The good news is that liberation theology is still practiced in rural and middle-class villages in Latin America, and it is studied widely in seminaries in the United States and elsewhere. Some scholars say it has taken new life in feminist, Latino, black and Asian theologies throughout the world. The emphasis has shifted from the poor to those marginalized by race, ethnicity or gender. The focus is less on supporting socialist revolution than critiquing mainstream civil society.
Liberation theology matters because it provides a useful lens for looking at the challenge of how members and leaders of a global church respond to changing political and social environments.
Strictly speaking, liberation theology should be understood as a family of theologies – including the Latin American, Black, and feminist varieties. All three respond to some form of oppression: Latin American liberation theologians say their poverty-stricken people have been oppressed and exploited by rich, capitalist nations. Black liberation theologians argue that their people have suffered oppression at the hands of racist whites. Feminist liberation theologians lay heavy emphasis upon the status and liberation of women in a male-dominated society.
Gustavo Gutiérrez is Latin American Catholic priest who grew up in grinding poverty in Peru, is why employed Marx’s critiques of ideology, class, and capitalism as part of his theological analysis of how Christianity should be used to make people’s lives better here and now rather than simply offer them hope of rewards in heaven.
While still early in his career as a priest, Gutiérrez began drawing on both philosophers and theologians in European tradition to develop his own beliefs. The basic principles that remained with him through the changes in his ideology were: love (as a commitment to one’s neighbour), spirituality (focused on an active life in the world), this worldliness as opposed to otherworldliness, the church as a servant of humanity, and the ability of God to transform society through the works of human beings.
Even though Catholicism today is very concerned with the persistence of poverty in a world of plenty, but it does not share Gutiérrez’s characterization of theology as a means for helping the poor rather than for explaining the dogma of the church.
Pope John Paul II in particular expressed strong opposition to “political priests” who become more involved with achieving social justice than ministering to their flocks — a curious criticism, given how much support he provided the political dissidents in Poland while the communists still ruled. Over time, though, his position softened somewhat, possibly because of the implosion of the Soviet Union and the disappearance of the communist threat.
It is to be noted that liberation theology however, is not Gutiérrez’s creation. The liberation-theology movement was partly inspired by the Second Vatican Council.
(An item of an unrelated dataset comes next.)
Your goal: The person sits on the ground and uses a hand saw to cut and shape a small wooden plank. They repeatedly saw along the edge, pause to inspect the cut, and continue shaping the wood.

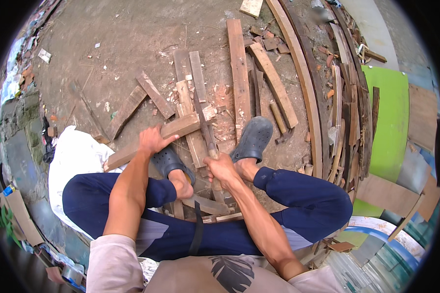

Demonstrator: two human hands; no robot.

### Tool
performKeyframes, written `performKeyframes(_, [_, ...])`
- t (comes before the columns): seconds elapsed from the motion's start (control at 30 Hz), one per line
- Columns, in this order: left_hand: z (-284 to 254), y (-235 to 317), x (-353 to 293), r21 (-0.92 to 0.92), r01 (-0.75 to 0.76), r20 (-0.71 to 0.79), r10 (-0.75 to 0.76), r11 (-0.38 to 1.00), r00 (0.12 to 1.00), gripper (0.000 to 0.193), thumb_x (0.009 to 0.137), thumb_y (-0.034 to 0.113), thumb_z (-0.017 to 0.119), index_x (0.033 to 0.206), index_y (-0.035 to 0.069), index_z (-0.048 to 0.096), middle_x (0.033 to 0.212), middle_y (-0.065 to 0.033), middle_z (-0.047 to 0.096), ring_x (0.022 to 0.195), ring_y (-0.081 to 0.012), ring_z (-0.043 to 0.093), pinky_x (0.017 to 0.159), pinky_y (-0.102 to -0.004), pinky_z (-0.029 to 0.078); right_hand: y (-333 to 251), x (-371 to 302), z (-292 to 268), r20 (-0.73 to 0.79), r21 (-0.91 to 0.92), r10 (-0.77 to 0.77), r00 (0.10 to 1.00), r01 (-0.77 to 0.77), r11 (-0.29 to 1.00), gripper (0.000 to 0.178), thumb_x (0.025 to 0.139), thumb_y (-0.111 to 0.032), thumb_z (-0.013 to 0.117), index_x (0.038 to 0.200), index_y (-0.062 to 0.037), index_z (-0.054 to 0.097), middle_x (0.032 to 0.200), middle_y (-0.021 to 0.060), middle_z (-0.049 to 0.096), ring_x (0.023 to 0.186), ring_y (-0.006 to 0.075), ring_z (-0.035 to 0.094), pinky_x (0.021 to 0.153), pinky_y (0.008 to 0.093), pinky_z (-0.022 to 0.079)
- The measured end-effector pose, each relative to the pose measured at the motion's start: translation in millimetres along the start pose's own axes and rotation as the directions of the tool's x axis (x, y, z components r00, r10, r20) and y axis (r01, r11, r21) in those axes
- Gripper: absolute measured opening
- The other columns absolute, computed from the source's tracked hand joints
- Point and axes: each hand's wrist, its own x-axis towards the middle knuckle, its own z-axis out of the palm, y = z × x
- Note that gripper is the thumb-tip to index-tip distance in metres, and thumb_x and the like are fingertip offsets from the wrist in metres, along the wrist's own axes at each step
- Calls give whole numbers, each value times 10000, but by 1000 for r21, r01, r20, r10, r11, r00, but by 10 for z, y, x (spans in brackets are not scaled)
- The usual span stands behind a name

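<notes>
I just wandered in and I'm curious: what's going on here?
Someone's left hand rests on a wooden beam while the right hand grips a long-bladed tool. The blade crosses over the beam near its pale far end. Other wood pieces lie about on the dirt ground, and a hammer lies beside the right clog, untouched.

Navy trousers (308,191), grey clogs (255,137)
</notes>
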Motion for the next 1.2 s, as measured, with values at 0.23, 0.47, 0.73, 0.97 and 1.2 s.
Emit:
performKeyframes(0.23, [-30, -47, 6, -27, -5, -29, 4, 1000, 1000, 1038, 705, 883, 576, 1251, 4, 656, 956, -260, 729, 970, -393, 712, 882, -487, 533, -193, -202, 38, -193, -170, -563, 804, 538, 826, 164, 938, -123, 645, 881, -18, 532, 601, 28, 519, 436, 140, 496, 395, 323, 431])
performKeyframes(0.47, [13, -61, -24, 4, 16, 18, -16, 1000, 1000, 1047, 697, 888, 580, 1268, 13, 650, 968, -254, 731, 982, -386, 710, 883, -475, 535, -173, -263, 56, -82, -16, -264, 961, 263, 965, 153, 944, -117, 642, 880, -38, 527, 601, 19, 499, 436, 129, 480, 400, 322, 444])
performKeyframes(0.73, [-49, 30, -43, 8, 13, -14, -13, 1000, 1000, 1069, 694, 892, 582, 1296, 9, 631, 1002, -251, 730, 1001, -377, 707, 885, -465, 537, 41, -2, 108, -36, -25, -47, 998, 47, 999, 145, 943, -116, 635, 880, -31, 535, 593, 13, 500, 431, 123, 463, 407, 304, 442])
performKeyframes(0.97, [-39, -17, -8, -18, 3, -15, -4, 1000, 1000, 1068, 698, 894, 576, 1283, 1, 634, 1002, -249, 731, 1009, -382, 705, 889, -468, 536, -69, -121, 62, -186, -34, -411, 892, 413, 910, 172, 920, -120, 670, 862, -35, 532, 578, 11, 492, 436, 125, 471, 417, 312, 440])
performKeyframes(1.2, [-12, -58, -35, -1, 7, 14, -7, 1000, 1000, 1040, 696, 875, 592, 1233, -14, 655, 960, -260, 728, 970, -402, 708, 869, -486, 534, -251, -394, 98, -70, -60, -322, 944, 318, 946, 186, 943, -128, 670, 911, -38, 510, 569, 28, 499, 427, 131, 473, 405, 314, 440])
Vatican II as Foundational for Liberation Theology -Page 146 of the Fortress Introduction to Contemporary Theologies says that Vatican II “provided inspiration to reform-minded Catholics and opened the door to laity and clergy alike to engage in radical social and political involvement.”
This is an important point because liberation theology does not ask what the church is, but rather what it means “to be the church in a context of extreme poverty, social injustice and revolution.